Exercise requirements :: Extract exactly those lines that lie between the start of the material and the line with "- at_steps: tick", including both boundary lines and no others.

** Opening Records provided block **

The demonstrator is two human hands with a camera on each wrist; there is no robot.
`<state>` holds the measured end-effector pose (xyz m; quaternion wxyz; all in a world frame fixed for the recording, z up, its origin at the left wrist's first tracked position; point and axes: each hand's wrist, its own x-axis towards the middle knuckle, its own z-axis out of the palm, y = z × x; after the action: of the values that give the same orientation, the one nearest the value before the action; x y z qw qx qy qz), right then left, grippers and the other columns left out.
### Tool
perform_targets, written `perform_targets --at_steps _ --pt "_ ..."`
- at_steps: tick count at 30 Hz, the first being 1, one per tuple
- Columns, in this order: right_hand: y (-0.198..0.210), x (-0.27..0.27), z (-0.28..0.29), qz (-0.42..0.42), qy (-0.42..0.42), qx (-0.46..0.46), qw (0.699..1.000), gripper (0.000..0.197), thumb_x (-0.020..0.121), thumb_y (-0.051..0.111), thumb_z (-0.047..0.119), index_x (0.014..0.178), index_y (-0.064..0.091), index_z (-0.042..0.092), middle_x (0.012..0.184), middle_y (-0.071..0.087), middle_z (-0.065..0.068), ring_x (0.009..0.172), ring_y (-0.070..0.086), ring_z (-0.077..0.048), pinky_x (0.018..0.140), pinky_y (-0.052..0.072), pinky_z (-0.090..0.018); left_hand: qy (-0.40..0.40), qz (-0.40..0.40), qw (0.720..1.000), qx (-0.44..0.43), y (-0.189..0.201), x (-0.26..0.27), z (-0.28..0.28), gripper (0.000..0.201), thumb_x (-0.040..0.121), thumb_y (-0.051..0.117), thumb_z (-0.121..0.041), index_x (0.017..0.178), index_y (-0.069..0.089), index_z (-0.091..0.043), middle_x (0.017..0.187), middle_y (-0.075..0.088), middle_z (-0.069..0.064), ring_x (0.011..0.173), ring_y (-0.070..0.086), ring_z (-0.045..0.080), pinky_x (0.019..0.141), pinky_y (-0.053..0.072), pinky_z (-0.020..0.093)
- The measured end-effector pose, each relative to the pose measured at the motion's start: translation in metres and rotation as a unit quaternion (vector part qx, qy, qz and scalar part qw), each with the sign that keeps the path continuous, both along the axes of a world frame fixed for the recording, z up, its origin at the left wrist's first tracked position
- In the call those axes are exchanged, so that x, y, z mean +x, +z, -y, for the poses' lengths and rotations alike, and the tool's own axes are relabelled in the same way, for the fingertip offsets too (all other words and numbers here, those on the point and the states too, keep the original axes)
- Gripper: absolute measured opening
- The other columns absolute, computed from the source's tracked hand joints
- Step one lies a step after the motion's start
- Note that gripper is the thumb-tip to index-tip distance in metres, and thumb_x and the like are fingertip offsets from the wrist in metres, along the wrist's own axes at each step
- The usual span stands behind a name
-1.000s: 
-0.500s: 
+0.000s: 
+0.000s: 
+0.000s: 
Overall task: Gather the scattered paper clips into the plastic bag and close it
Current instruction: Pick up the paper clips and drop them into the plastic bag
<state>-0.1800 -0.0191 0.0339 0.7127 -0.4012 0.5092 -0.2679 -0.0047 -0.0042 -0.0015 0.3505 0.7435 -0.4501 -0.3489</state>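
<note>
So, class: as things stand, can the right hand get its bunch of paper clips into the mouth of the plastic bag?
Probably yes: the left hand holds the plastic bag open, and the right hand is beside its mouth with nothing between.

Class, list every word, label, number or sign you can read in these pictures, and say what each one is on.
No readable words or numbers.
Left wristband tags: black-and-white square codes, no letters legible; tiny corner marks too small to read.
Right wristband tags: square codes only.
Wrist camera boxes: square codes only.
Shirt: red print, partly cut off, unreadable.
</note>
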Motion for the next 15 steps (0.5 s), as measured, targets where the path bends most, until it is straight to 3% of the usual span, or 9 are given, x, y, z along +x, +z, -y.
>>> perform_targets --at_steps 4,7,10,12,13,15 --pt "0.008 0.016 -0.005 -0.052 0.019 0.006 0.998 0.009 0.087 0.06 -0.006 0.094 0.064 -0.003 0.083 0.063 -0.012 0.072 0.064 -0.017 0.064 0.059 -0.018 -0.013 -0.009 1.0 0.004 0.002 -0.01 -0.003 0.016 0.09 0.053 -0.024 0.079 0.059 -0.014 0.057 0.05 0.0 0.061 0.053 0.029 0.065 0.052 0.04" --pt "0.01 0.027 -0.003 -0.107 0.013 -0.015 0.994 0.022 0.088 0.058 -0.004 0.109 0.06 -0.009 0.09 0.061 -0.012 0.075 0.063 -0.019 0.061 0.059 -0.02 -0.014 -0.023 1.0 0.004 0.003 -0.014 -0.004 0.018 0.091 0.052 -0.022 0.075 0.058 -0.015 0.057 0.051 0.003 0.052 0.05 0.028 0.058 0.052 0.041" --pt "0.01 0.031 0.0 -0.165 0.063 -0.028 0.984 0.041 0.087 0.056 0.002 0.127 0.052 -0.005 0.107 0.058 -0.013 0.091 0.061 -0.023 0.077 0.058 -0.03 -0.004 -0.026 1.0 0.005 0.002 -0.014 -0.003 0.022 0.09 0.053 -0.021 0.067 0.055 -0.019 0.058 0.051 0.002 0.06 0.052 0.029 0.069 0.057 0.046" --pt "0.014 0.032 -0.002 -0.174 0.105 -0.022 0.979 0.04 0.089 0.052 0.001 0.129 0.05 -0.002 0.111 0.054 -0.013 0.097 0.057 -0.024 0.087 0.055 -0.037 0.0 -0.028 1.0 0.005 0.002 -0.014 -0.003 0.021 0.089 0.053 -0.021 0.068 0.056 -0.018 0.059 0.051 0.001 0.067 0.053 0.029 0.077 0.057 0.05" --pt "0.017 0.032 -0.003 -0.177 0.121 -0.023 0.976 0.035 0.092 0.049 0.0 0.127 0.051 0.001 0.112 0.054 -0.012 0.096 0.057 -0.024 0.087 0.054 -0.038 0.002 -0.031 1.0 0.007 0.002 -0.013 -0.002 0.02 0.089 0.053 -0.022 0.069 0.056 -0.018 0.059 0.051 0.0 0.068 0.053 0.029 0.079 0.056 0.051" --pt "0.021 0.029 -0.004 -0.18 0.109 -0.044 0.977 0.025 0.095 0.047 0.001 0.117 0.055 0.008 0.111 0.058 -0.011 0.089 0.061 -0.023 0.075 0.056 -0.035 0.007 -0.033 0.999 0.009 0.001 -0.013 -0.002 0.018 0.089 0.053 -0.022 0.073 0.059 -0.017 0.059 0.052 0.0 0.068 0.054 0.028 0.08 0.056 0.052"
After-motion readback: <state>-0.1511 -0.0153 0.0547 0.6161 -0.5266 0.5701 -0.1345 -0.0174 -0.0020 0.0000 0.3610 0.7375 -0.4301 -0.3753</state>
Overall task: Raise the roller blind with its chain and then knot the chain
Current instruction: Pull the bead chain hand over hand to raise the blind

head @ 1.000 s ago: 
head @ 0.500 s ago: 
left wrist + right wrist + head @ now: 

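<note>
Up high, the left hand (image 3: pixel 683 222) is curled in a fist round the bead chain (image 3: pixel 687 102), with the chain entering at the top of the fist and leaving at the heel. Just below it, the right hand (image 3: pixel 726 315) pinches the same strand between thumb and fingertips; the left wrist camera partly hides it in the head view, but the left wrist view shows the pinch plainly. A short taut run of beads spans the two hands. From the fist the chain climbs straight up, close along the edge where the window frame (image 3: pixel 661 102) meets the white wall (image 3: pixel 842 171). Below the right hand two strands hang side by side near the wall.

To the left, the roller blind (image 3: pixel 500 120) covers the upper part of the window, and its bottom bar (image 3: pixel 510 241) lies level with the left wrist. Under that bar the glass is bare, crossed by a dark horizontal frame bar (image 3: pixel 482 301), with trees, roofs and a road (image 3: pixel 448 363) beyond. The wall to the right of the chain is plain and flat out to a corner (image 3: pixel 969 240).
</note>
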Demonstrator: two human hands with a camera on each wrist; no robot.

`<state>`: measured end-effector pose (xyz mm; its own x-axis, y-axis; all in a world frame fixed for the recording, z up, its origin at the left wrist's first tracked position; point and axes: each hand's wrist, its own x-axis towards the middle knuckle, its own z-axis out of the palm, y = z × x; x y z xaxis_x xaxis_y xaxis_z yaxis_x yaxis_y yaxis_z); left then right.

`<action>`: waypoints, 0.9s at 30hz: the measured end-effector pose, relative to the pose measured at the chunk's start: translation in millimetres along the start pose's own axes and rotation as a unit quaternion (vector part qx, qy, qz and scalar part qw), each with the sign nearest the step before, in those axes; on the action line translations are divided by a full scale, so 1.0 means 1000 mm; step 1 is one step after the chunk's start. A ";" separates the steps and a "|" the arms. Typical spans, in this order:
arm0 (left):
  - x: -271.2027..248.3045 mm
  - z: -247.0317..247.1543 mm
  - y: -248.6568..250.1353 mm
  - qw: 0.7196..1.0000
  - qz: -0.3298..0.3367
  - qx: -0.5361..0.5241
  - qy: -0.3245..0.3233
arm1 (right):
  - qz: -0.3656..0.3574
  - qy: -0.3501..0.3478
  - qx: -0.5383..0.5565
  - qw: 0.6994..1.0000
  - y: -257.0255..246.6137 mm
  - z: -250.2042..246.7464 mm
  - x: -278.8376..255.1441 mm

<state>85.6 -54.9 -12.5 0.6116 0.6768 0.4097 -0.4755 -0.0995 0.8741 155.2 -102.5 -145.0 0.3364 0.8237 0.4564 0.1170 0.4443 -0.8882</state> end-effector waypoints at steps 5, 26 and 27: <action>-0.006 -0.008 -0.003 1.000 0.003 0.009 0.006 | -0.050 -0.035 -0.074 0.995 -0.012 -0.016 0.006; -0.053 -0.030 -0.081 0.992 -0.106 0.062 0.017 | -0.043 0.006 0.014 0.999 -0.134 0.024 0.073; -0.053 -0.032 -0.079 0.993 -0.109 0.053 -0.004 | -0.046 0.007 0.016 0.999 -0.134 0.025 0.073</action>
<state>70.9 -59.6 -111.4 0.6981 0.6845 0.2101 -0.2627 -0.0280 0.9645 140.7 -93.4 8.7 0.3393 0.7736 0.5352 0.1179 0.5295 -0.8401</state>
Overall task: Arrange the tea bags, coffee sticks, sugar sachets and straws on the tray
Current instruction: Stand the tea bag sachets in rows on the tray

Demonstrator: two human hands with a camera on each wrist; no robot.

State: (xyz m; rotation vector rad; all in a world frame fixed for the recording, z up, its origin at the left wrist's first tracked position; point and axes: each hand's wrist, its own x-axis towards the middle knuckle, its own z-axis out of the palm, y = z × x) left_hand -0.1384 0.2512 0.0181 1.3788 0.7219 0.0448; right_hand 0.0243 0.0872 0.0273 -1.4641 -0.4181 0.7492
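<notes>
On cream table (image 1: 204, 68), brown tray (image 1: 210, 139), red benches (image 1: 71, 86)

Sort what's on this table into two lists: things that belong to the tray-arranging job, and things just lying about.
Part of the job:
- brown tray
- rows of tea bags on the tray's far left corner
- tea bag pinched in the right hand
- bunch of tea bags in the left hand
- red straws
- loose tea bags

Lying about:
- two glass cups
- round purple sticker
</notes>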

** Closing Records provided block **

Task output ::
The demonstrator is two human hands with a camera on each wrist; there is no robot.
`<state>` holds the measured end-effector pose (xyz m; quaternion wxyz; all in a world frame fixed for the recording, z up, its origin at the left wrist's first tracked position; point and axes: each hand's wrist, its own x-axis towards the middle knuckle, its own z-axis out of the palm, y = z × x; after the action: of the values that give the same orientation, the one nearest the value before the action; x y z qw qx qy qz), right then left, grippers and the other columns left out.
### Tool
perform_targets, written `perform_targets --at_steps _ --pt "_ ..."`
- at_steps: tick count at 30 Hz, the first being 1, one per tuple

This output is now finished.